En la Franja no sólo mueren niños y médicos; muere también la idea misma de civilización. Gaza es el espejo roto donde el mundo exhibe su fracaso moral y su adicción a la barbarie.
El despertar imposible
¿Qué pasaría si mañana nos despertáramos en Gaza?
No como espectadores protegidos por la distancia, sino como habitantes de esa franja estrecha, preguntándonos qué comeremos, a quién lloraremos, qué hospital resistirá hasta la noche o qué niño se convertirá en huérfano sin aviso.
Esa es la pregunta que nadie quiere hacerse. Gaza no está lejos; Gaza es la última frontera de la humanidad. Todos somos gazatíes hoy. O deberíamos serlo.
El laboratorio del horror
La guerra moderna ya no necesita justificación: se muestra y basta. Gaza es el ejemplo perfecto. Un laboratorio donde la crueldad se aplica con precisión: hambre planificada, bombardeos selectivos, ejecuciones a distancia.

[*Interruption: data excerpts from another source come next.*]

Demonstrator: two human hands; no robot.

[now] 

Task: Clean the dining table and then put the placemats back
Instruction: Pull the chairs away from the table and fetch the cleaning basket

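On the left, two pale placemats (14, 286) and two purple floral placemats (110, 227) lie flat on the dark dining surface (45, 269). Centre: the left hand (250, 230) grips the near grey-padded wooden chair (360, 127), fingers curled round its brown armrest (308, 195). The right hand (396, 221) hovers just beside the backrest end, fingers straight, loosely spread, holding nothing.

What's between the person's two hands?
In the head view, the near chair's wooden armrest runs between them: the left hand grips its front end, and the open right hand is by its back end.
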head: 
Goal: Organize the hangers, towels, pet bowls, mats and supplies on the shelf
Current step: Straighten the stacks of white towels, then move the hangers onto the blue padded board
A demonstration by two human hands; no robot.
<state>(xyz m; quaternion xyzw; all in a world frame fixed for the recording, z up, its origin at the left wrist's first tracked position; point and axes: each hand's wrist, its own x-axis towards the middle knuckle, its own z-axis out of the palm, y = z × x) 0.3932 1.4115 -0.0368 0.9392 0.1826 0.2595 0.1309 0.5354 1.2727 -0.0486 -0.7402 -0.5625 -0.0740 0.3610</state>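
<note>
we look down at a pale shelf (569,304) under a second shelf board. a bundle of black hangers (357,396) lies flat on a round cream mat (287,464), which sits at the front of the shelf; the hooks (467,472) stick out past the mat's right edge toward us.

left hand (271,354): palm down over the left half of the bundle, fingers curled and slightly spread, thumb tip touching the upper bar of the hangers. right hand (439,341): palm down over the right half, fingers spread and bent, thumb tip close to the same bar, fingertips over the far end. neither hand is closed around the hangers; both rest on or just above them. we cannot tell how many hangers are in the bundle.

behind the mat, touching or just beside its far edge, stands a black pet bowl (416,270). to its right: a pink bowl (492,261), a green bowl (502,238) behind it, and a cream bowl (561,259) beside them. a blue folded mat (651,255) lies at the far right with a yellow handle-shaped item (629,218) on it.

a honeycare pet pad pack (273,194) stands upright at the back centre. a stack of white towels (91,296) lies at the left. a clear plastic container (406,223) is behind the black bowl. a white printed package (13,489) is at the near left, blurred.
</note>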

Un niño que busca pan puede convertirse en blanco de un francotirador. Una mujer que carga agua recibe balas como recordatorio de que hasta la sed está prohibida. Médicos sin Fronteras no exageró al hablar de una “matanza orquestada”.
La muerte fulminante —bomba, misil, dron— parece un alivio frente a la otra: la lenta, la infecciosa, la que llega cuando ya no hay antibióticos ni cirujanos porque más de doscientos médicos y mil trabajadores sanitarios han sido asesinados. En Gaza, hasta la salud es tratada como enemiga.
La aritmética de los cadáveres
Nos dijeron que la justicia internacional había aprendido con los Balcanes, que Milosevic era prueba de que los genocidas no quedaban impunes. Pero Gaza destruye esa narrativa: allí la muerte se mide con otro rasero, y los cadáveres palestinos pesan menos.
Existen dos infancias en el mundo: la que duele y la que se descarta. Europa declama principios y se lava las manos en Bruselas. Estados Unidos, ese imperio en ruinas de nuestro tiempo, financia y aplaude la carnicería como quien invierte en acciones seguras.
La niñez palestina se volvió estadística descartable. Una cifra que se informa al final del noticiero y se olvida en la sobremesa.
Fantasmas que regresan
Israel, fundado sobre la memoria del Holocausto, ha terminado reproduciendo la lógica de sus verdugos. No es un exceso retórico: basta escuchar a ministros que piden la “eliminación total” o ver la sonrisa satisfecha de Netanyahu tras anunciar una nueva ofensiva.
El sionismo que alguna vez fue refugio se convirtió en caricatura de sí mismo: un Estado que retorna a las raíces violentas de Hagannah, Stern o Irgún para sostenerse sobre el despojo.
La paradoja es cruel: quienes fueron víctimas del nazismo aplican ahora la política de exterminio contra otro pueblo. Primo Levi lo advirtió: “Quien niega a otro su humanidad se despoja a sí mismo de la suya”. Gaza confirma esa sentencia con cada cadáver extraído de los escombros.
Gaza como símbolo universal
Gaza no es sólo un lugar en el mapa: es Guernica multiplicado, Hiroshima sin pausa, Nankín en pantalla gigante. Pero, sobre todo, es espejo. Nos devuelve la imagen de un mundo que tolera la masacre diaria, que relativiza la muerte de miles de niños y que convierte la barbarie en paisaje.
La verdadera derrota no es sólo palestina. Es nuestra. La de todos nosotros, espectadores adormecidos por la abundancia de imágenes y la escasez de empatía. Gaza desnuda el fracaso de la civilización: no hay humanidad posible en un planeta que asume la matanza como precio del orden global.
Ironía y cenizas
Me pregunto si habrá justicia alguna vez. Quizás no. Tal vez Netanyahu muera en su cama, rodeado de aduladores, mientras las ruinas de Gaza se disuelven bajo el polvo.
Pero las palabras persisten, obstinadas como brasas. La literatura tiene la terquedad de los muertos que se niegan a ser olvidados.
Si el Tercer Reich levantara la cabeza, hallaría en Gaza la prueba de que la historia también sabe plagiar. Y en algún rincón de la Biblioteca de Babel, Borges ya habrá registrado esa ironía para que la humanidad —si todavía le queda voz— la lea con vergüenza.